Griffin Speeds Development Of New Spaceships

Wants Shuttle Replacement In Five Years

NASA's new administrator, Michael Griffin, wants to reduce what's becoming known as the "shuttle gap" -- the time between retirement of the current space plane fleet and the construction of a new generation of orbiters.

So late last month, he sent out a memo outlining what he calls an "Exploration Architecture Study." It's his demand that NASA pare down the field of companies hoping to build the next shuttle fleet to just two competitors by the end of July and to pick the finalist by early next year. Griffin, appearing for all the world like a man of action, wants to make sure that when the International Space Station is finished in 2010, American ships will be there to service it.

NASA spokesman Dean Acosta said Griffin is trying to "find a way to close the gap." But in doing so, the new administrator faces some stiff challenges from within his own agency. The man who designed a program for "Moon, Mars and Beyond," Rear Adm. Craig Steidle (USN, Ret.) is fast falling by the wayside in favor of one being developed by a small strategy team Griffin has assembled, a core group of NASA thinkers that has been likened to the group which put together the Apollo program more than four decades ago.

There is friction. Steidle told the Washington Post in a recent telephone interview, he believes NASA needs "no change in the way the program is going to be managed." He also denied talk that Griffin's move-faster approach might prompt his resignation.

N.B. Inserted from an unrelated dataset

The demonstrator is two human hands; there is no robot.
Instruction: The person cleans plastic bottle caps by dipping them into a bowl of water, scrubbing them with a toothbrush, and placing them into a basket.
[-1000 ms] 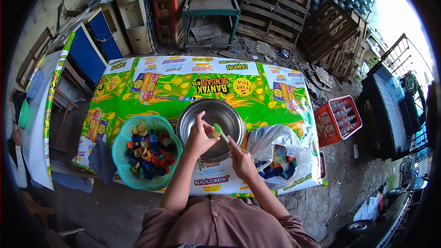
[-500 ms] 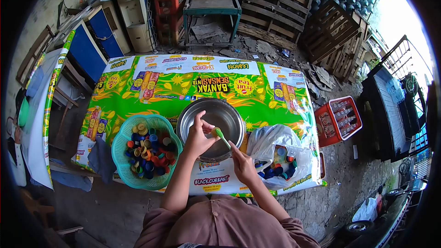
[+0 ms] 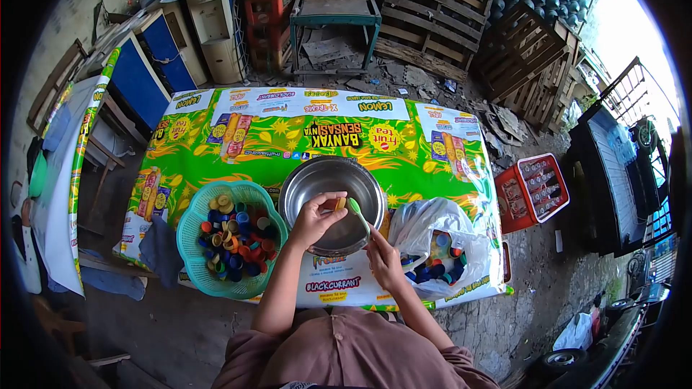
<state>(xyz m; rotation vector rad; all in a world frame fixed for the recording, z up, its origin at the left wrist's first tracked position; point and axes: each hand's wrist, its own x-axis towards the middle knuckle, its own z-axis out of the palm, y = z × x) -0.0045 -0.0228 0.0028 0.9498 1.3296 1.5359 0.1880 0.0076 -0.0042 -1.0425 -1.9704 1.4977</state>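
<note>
Our left hand (image 3: 314, 222): fingers pinch yellow cap (image 3: 341, 203) over steel bowl (image 3: 317, 174) on bench (image 3: 411, 166). Our right hand (image 3: 384, 258): fingers wrap green brush-like tool (image 3: 360, 217), head beside cap. Teal basket (image 3: 189, 245) left of bowl.

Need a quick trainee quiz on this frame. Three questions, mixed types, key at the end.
1. True or false: the slim green handheld tool is in the right grip.
2. What stands between the scalloped turquoise plastic basket and the translucent white plastic bag?
A) a red bottle crate
B) a round silver metal bowl
C) a brown wooden pallet
3. What does the left grip hold?

Key: 1. True. 2. B. 3. A small yellowish cap.
</note>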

"We're on the same path," said Steidle, who is NASA's associate administrator for exploration systems. He told the Post, "If there are rumors out there that we are differing on this, that is not true."

But Steidle's plan moved much more slowly than what Griffin apparently wants. It called for NASA acceptance of two competing proposals in the Crew Exploration Vehicle (CEV) program by August. The two companies would stage an unmanned launch competition by 2008 and would supposedly have the CEV online and ready to go by 2014.

In the meantime, between 2010 and 2014, Russia's Soyuz program would be the only way to and from the ISS. America would, for that four-year interval be much as it is right now -- sidelined in the business of exploring space.

"We can't allow that kind of hiatus," said Senate science and space subcommittee Chairman Kay Bailey Hutchison (R-TX) on Capitol Hill recently. She, too, was quoted by the Post. "It is a national security threat to our country, and I intend to pursue everything I can to shorten that time frame."

During his confirmation hearings earlier this year, Griffin agreed, saying America needs to remain the dominant influence in space exploration.

Skeptics point to the money it will take to speed up production of a new space shuttle before 2014. "If you want to do it faster," one source told the Post, "generally you're going to have to throw more money at it."